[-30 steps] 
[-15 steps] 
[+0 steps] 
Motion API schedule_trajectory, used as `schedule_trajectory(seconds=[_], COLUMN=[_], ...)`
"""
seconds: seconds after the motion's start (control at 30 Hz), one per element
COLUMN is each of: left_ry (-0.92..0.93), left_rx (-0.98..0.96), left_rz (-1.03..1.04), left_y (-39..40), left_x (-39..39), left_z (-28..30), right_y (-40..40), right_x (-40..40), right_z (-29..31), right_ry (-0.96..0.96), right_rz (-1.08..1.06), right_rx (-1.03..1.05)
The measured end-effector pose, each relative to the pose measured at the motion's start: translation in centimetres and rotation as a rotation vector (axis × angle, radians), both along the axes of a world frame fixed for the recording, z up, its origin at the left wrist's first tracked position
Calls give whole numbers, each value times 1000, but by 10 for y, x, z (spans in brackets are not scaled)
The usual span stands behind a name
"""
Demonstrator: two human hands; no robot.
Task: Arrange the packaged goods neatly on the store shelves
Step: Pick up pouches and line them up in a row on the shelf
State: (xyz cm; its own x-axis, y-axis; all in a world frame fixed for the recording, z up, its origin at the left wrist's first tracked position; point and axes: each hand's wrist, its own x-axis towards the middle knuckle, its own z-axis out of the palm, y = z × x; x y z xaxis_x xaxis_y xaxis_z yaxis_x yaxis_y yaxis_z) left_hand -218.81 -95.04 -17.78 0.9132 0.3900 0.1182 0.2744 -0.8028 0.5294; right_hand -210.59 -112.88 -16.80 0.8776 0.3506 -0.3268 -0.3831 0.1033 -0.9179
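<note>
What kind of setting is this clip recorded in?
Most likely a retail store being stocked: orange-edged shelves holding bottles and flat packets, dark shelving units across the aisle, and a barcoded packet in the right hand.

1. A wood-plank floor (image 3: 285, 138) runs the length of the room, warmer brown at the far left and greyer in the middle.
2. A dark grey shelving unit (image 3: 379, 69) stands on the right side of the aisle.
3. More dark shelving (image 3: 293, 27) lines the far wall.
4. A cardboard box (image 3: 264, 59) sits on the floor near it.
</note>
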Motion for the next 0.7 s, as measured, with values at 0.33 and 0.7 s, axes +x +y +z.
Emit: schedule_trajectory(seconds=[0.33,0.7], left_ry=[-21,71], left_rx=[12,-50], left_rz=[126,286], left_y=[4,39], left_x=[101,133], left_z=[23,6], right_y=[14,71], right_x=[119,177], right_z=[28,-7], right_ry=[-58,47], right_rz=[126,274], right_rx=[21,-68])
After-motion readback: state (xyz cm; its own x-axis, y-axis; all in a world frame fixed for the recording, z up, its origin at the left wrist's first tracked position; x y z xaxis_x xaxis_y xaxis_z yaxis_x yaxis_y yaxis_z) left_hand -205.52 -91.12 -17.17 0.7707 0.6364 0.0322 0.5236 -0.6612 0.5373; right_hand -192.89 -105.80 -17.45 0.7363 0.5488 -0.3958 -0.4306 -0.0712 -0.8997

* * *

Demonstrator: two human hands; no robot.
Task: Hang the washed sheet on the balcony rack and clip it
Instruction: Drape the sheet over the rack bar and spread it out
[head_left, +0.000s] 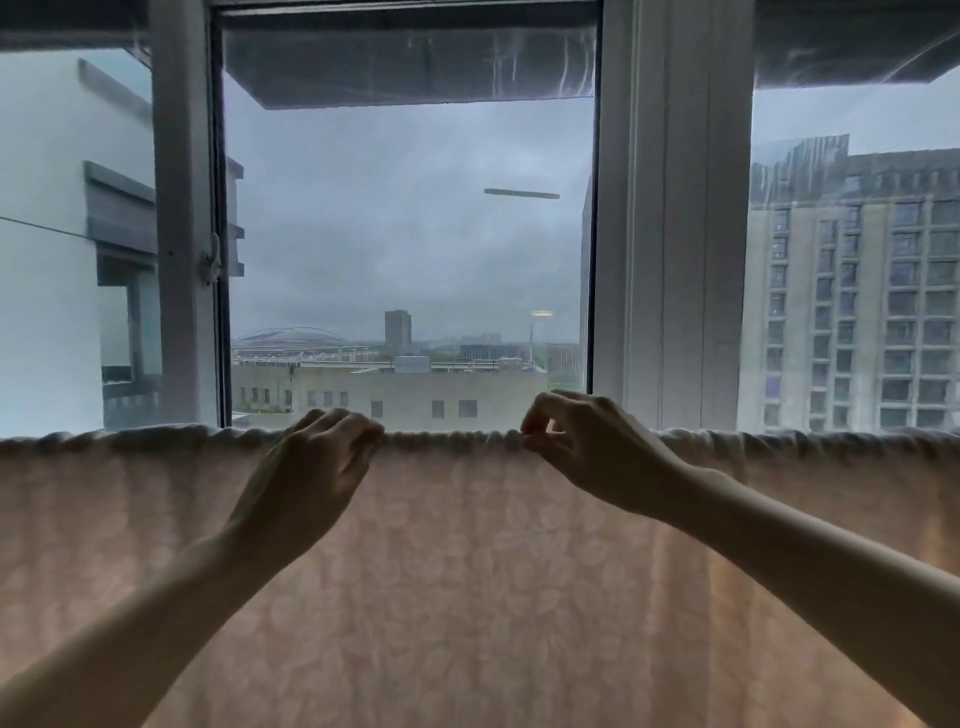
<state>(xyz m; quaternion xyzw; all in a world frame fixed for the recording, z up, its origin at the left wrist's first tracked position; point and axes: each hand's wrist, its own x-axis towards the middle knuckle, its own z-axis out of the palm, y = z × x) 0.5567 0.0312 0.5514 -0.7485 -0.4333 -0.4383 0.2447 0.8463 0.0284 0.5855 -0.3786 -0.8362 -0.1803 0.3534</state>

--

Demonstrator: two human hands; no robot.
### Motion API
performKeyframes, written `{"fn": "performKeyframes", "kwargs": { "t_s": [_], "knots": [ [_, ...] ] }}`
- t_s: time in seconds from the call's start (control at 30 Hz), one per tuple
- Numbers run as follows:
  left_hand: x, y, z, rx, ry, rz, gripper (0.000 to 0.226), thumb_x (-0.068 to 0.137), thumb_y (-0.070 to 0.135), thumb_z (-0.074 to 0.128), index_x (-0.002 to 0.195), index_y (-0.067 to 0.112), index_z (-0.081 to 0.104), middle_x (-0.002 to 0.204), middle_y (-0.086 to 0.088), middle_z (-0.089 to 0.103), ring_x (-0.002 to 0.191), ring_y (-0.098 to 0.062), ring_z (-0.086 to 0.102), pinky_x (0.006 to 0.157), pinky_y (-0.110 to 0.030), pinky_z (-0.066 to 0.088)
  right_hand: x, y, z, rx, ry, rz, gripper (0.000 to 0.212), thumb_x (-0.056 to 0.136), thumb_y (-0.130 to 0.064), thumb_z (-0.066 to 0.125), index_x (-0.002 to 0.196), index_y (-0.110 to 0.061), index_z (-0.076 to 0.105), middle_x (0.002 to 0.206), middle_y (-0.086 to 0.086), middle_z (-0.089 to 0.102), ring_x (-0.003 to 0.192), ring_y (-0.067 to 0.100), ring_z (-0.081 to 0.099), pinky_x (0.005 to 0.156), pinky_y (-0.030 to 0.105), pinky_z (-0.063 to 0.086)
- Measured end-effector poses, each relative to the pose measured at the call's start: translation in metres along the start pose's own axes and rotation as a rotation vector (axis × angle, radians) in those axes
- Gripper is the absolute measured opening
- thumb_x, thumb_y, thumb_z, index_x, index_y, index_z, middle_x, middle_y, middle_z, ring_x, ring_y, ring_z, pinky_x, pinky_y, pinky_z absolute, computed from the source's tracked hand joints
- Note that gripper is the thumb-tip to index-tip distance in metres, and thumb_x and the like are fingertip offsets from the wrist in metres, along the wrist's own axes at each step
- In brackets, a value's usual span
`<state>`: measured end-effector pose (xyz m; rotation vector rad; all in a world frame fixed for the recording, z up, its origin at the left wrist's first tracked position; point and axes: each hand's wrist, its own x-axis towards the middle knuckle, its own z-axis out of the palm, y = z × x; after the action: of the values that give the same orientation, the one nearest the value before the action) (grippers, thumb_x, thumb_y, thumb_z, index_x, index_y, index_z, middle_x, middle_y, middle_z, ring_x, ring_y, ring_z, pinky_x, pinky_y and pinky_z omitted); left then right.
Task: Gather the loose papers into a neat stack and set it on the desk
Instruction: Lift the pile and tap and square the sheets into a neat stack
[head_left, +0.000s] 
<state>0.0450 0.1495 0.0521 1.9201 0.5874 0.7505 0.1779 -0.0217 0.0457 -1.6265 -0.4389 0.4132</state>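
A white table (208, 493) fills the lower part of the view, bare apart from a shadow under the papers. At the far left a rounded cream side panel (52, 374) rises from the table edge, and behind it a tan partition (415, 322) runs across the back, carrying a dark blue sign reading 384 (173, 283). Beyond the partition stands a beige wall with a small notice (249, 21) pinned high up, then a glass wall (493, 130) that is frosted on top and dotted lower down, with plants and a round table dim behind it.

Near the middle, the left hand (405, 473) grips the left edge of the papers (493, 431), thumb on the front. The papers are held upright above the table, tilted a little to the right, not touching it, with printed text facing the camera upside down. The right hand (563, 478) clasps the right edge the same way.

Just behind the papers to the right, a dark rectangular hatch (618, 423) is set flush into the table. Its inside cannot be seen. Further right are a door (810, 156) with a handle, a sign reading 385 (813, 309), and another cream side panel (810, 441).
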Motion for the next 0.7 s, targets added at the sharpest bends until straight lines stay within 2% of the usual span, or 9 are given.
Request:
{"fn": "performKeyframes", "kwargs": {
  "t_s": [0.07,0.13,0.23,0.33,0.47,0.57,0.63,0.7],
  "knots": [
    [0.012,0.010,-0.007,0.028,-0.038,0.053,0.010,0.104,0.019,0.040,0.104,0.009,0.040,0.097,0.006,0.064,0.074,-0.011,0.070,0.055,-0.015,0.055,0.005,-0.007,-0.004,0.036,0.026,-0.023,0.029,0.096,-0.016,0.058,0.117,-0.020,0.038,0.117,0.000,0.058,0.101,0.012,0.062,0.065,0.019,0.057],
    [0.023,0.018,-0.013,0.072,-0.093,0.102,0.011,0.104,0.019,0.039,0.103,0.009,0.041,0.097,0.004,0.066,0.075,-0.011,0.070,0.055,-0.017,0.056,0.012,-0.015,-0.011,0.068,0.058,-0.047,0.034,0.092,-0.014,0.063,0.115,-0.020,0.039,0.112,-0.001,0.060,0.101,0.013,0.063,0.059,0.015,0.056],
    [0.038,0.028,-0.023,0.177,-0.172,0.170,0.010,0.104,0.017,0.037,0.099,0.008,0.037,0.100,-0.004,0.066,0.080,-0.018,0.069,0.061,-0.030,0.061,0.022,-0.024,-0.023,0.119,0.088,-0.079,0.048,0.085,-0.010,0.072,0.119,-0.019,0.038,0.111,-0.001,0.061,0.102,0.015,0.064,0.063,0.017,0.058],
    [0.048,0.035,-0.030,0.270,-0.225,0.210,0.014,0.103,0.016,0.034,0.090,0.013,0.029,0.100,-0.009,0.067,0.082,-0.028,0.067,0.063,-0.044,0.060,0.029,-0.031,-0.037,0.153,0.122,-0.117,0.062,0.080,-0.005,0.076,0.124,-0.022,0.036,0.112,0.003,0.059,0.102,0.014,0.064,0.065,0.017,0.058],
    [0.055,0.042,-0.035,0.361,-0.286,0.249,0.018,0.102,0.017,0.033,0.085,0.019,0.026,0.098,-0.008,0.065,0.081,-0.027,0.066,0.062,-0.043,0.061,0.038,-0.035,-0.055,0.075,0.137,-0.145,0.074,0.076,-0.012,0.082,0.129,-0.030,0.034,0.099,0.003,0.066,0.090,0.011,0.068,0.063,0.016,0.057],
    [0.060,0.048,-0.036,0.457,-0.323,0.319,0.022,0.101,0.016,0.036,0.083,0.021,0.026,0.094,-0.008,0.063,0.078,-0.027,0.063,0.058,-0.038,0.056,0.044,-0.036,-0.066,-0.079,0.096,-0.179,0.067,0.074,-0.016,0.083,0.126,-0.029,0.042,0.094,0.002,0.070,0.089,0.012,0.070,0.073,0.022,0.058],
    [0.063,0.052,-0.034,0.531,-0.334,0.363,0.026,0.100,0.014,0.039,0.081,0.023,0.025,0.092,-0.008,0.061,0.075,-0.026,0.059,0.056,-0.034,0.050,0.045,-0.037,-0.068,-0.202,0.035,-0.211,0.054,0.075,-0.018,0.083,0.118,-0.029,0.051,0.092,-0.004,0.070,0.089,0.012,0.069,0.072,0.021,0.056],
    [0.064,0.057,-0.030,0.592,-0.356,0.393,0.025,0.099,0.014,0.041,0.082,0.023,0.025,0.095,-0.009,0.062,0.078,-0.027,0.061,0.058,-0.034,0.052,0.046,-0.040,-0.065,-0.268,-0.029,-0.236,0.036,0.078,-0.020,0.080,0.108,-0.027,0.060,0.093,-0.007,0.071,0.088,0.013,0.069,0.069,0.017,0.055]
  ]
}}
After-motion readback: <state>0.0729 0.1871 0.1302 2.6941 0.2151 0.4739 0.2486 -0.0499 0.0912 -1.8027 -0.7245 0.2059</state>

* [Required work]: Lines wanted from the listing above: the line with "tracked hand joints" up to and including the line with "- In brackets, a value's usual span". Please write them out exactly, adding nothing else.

* [Response for this exercise]:
- thumb_x, thumb_y, thumb_z, index_x, index_y, index_z, middle_x, middle_y, middle_z, ring_x, ring_y, ring_z, pinky_x, pinky_y, pinky_z absolute, computed from the source's tracked hand joints
- Note that gripper is the thumb-tip to index-tip distance in metres, and thumb_x and the like are fingertip offsets from the wrist in metres, along the wrist's own axes at each step
- In brackets, a value's usual span

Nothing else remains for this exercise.